On 6/29/21 7:55 PM, Luke Cwik wrote:
This would "break" the black box where the expansion service is
supposed to hide the implementation internals from the caller and
pushes compatibility of these kinds of environment overrides on to the
expansion service and its implementer.
Power users can always modify the output produced by the expansion
service as well.
On Tue, Jun 29, 2021 at 10:08 AM Jan Lukavský <[email protected]
<mailto:[email protected]>> wrote:
The argument for being able to accept (possibly ordered list of)
execution environments is in that this could make a single
instance of execution service reusable by various clients with
different requirements. Moreover, the two approaches are probably
orthogonal - users could specify 'defaultExecutionEnvironment' for
the service which could be used in case when there is no
preference given by the client.
On 6/29/21 7:03 PM, Luke Cwik wrote:
I would be much more inclined for the user being able to
configure the expansion service for their needs instead of
changing the expansion service API.
On Tue, Jun 29, 2021 at 9:42 AM Jan Lukavský <[email protected]
<mailto:[email protected]>> wrote:
If I understand it correctly, there is currently no place to
set the
defaultEnvironmentType - python's KafkaIO uses either
'expansion_service' given by the user (which might be a
host:port, or an
object that has appropriate method), or calls
'default_io_expansion_service' - which in turn runs
ExpansionService
using gradle. Either way, it ends up in ExpansionService#main
[1]. It
could be possible to adapt ExpansionService and call it
locally -
provided ExpansionService would provide a way to extend it
(using
protected method createPipeline()) seems to be enough - but
that is not
too much user-friendly. If we could specify the
defaultEnvironmentConfig
when starting the ExpansionService, it would be possible to
add these
parameters in the python SDK's KafkaIO, which would mean
users do not
have to worry about the expansion service at all (leaving
aside that
using too many ReafFromKafka or WriteToKafka transforms would
somewhat
hurt performance during pipeline build, but that applies to
the pipeline
build time only).
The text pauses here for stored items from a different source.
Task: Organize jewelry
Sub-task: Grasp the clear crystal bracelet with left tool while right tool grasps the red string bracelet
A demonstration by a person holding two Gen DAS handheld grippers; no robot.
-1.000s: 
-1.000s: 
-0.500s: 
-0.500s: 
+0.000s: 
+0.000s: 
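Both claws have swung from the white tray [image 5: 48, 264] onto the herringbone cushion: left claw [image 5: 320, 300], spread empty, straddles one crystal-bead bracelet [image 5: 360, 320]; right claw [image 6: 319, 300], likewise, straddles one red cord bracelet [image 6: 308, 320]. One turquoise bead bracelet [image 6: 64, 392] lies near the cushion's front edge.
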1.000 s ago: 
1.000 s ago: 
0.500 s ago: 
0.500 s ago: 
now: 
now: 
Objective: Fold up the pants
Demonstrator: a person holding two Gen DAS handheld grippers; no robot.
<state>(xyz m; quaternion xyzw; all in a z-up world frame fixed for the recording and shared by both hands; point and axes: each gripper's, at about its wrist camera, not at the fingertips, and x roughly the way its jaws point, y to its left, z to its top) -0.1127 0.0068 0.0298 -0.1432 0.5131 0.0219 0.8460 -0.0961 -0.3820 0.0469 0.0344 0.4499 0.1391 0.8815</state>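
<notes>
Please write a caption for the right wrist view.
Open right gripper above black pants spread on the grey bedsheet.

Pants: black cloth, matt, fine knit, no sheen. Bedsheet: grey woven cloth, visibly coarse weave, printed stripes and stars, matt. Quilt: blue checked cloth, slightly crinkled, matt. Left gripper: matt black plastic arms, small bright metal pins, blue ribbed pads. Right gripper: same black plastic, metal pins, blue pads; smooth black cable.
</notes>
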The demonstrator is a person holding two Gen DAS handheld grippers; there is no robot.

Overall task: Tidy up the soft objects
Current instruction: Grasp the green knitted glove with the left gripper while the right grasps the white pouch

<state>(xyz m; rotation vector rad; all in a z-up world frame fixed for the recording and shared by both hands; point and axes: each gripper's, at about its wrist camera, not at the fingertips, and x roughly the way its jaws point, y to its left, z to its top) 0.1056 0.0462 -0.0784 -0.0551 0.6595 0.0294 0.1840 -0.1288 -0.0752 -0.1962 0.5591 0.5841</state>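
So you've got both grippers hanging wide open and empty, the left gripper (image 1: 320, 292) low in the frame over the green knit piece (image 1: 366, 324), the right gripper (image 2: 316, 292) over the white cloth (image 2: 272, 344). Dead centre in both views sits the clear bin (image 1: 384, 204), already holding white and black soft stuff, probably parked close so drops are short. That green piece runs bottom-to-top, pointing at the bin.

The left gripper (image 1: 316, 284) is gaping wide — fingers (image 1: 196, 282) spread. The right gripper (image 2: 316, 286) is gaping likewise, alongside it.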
I have created [2] to track that.
Does that make sense, or is my analysis incorrect?
Jan
[1]
https://github.com/apache/beam/blob/22205ee1a84581e9206c5c61bad88a799779b4bc/sdks/java/expansion-service/src/main/java/org/apache/beam/sdk/expansion/service/ExpansionService.java#L511
<https://github.com/apache/beam/blob/22205ee1a84581e9206c5c61bad88a799779b4bc/sdks/java/expansion-service/src/main/java/org/apache/beam/sdk/expansion/service/ExpansionService.java#L511>
[2] https://issues.apache.org/jira/browse/BEAM-12539
<https://issues.apache.org/jira/browse/BEAM-12539>
On 6/29/21 6:24 PM, Alexey Romanenko wrote:
> I’m sorry if I missed something but do you mean that
PortablePipelineOptions.setDefaultEnvironmentType(String)
doesn’t work for you? Or it’s only a specific case while
using portable KafkaIO?
>
>> On 29 Jun 2021, at 09:51, Jan Lukavský
<[email protected] <mailto:[email protected]>> wrote:
>>
>> Hi,
>>
>> I have come across an issue with cross-language
transforms. My setup is I have working environment type
PROCESS and I cannot use DOCKER. When I use Python's KafkaIO,
it unfortunately - by default - expands to docker
environment, which then fails due to missing 'docker'
command. I didn't find a solution without tackling the
expansion service, yet.
>>
>> I see several possible solutions to that:
>>
>> a) I would say, that the cleanest solution would be to
add preferred environment type to the expansion request to
the expansion service (probably along with additional flags,
probably --experiments?). This requires deeper changes to the
expansion RPC defintion, probably serializing the
PipelineOptions from the client environment into the
ExpansionRequest.
>>
>> b) Another option would be to allow specifying some of
the command-line arguments when starting the expansion
service, which currently accepts only port on command line,
see [1]. The straightforward 'fix' (see [2]) unfortunately
does not work, because it requires DirectRunner to be on the
classpath, which then breaks other runners (see [3]). It
seems possible to copy hand selected options from command
line to the Pipeline, but that feels hackish. It would
require to either be able to construct the Pipeline without a
runner specified (which seems possible when calling
Pipeline.create(), but not when using PipelineOptions create
by parsing command-line arguments) or to be able to create a
Map<String, String> from PIpelineOptions and then the ability
to copy all options into the Pipeline's options.
>>
>> My proposal would be to create a hackish shortcut and just
copy the --defaultEnvironmentType, --defaultEnvironmentConfig
and --experiments into Pipeline's options for now, and create
an issue for a proper solution (possible a)?).
>>
>> WDYT? Or did I miss a way to override the default expansion?
>>
>> Thanks for comments,
>>
>> Jan
>>
>> [1]
https://github.com/apache/beam/blob/22205ee1a84581e9206c5c61bad88a799779b4bc/sdks/java/expansion-service/src/main/java/org/apache/beam/sdk/expansion/service/ExpansionService.java#L511
<https://github.com/apache/beam/blob/22205ee1a84581e9206c5c61bad88a799779b4bc/sdks/java/expansion-service/src/main/java/org/apache/beam/sdk/expansion/service/ExpansionService.java#L511>
>>
>> [2] https://github.com/apache/beam/pull/15082
<https://github.com/apache/beam/pull/15082>
>>
>> [3]
https://ci-beam.apache.org/job/beam_PreCommit_Java_Commit/18169/
<https://ci-beam.apache.org/job/beam_PreCommit_Java_Commit/18169/>
>>